Although the data below holds other lines too, output only those from the line with "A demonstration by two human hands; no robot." up to and including the line with "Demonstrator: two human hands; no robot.", exactly as they appear.

→ **ENTRIES SHOWN**:
------------------------------------------------
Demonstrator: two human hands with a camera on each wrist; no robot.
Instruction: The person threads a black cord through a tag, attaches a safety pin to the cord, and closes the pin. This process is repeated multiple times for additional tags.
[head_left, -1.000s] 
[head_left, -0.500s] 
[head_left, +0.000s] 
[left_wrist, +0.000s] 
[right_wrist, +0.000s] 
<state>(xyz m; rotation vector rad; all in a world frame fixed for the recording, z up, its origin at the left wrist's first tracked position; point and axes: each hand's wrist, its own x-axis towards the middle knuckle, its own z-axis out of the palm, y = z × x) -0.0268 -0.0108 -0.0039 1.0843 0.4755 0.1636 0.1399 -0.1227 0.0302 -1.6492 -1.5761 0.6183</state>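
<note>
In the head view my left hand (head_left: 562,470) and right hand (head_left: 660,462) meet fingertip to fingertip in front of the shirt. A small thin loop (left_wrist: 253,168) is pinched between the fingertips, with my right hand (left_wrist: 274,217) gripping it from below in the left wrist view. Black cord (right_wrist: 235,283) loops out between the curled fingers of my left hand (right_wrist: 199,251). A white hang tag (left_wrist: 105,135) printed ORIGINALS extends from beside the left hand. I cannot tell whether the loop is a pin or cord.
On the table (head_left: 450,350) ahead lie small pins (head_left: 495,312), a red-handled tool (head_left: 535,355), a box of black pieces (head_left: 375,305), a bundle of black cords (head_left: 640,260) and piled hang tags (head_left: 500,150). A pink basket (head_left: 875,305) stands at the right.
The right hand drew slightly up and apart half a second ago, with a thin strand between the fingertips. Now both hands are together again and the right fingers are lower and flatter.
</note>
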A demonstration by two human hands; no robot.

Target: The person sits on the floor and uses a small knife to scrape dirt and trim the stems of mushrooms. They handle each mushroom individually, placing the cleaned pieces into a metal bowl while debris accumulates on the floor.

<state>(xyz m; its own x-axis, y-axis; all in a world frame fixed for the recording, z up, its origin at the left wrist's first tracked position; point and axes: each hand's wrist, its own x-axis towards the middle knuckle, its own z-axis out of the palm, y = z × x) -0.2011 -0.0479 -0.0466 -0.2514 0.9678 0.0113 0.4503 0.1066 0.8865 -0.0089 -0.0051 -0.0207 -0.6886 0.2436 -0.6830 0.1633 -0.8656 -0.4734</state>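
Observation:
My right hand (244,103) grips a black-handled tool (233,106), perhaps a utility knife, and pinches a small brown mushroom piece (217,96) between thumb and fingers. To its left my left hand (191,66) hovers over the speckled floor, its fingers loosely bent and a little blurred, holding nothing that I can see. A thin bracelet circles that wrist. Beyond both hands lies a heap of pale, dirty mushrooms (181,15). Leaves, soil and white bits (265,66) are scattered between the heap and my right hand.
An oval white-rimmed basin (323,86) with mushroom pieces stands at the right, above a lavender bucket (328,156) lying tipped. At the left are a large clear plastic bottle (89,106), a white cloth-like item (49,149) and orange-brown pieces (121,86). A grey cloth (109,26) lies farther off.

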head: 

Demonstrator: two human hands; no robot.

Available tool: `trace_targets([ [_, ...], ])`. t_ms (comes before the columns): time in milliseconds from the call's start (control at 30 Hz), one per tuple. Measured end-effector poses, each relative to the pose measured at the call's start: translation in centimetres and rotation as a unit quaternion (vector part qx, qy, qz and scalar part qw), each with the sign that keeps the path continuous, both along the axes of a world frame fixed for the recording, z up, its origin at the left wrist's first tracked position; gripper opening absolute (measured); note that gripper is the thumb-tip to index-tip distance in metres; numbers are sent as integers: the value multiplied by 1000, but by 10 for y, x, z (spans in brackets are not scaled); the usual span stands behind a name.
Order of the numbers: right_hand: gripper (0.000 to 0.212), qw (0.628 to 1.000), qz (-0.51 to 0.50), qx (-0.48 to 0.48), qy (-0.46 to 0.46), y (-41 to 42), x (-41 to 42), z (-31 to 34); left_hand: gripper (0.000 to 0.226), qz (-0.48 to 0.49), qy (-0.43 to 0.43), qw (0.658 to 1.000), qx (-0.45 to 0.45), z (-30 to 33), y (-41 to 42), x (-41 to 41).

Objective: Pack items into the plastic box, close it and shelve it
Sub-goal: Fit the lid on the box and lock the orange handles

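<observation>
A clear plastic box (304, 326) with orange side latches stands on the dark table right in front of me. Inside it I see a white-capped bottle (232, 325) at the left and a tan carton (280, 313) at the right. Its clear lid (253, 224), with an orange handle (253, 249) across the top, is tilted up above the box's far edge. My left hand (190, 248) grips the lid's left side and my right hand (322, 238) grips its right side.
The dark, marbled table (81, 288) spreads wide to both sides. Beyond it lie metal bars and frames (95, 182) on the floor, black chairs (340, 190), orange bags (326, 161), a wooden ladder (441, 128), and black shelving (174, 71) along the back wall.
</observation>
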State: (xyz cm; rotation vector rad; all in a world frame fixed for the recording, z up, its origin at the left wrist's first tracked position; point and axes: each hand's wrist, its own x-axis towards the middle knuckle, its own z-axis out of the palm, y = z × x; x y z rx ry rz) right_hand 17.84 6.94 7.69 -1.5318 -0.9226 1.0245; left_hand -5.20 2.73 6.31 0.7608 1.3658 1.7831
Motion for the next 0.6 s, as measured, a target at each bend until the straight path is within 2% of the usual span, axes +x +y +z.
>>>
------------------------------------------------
→ **FINISHED EXERCISE**:
A demonstration by two human hands; no robot.

Target: The person sits on the floor and uses a small knife to scrape dirt and trim the stems of mushrooms. They handle each mushroom individually, placing the cleaned pieces into a metal bowl while debris accumulates on the floor.

<state>(xyz m; its own x-axis, y-axis; all in a world frame fixed for the recording, z up, its origin at the left wrist's first tracked position; point and axes: each hand's wrist, its own x-axis towards the middle knuckle, its own z-axis out of the palm, y = z × x) -0.2011 -0.0479 -0.0466 -0.2514 0.9678 0.0113 0.4503 0.1066 0.8865 -0.0089 -0.0051 -0.0207 -0.6886 0.2436 -0.6830 0.1633 -0.8656 -0.4734</state>
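Observation:
My right hand (244,103) grips a black-handled tool (233,106), perhaps a utility knife, and pinches a small brown mushroom piece (217,96) between thumb and fingers. To its left my left hand (191,66) hovers over the speckled floor, its fingers loosely bent and a little blurred, holding nothing that I can see. A thin bracelet circles that wrist. Beyond both hands lies a heap of pale, dirty mushrooms (181,15). Leaves, soil and white bits (265,66) are scattered between the heap and my right hand.
An oval white-rimmed basin (323,86) with mushroom pieces stands at the right, above a lavender bucket (328,156) lying tipped. At the left are a large clear plastic bottle (89,106), a white cloth-like item (49,149) and orange-brown pieces (121,86). A grey cloth (109,26) lies farther off.
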
head: 

Demonstrator: two human hands; no robot.

What this exercise required has been given in full.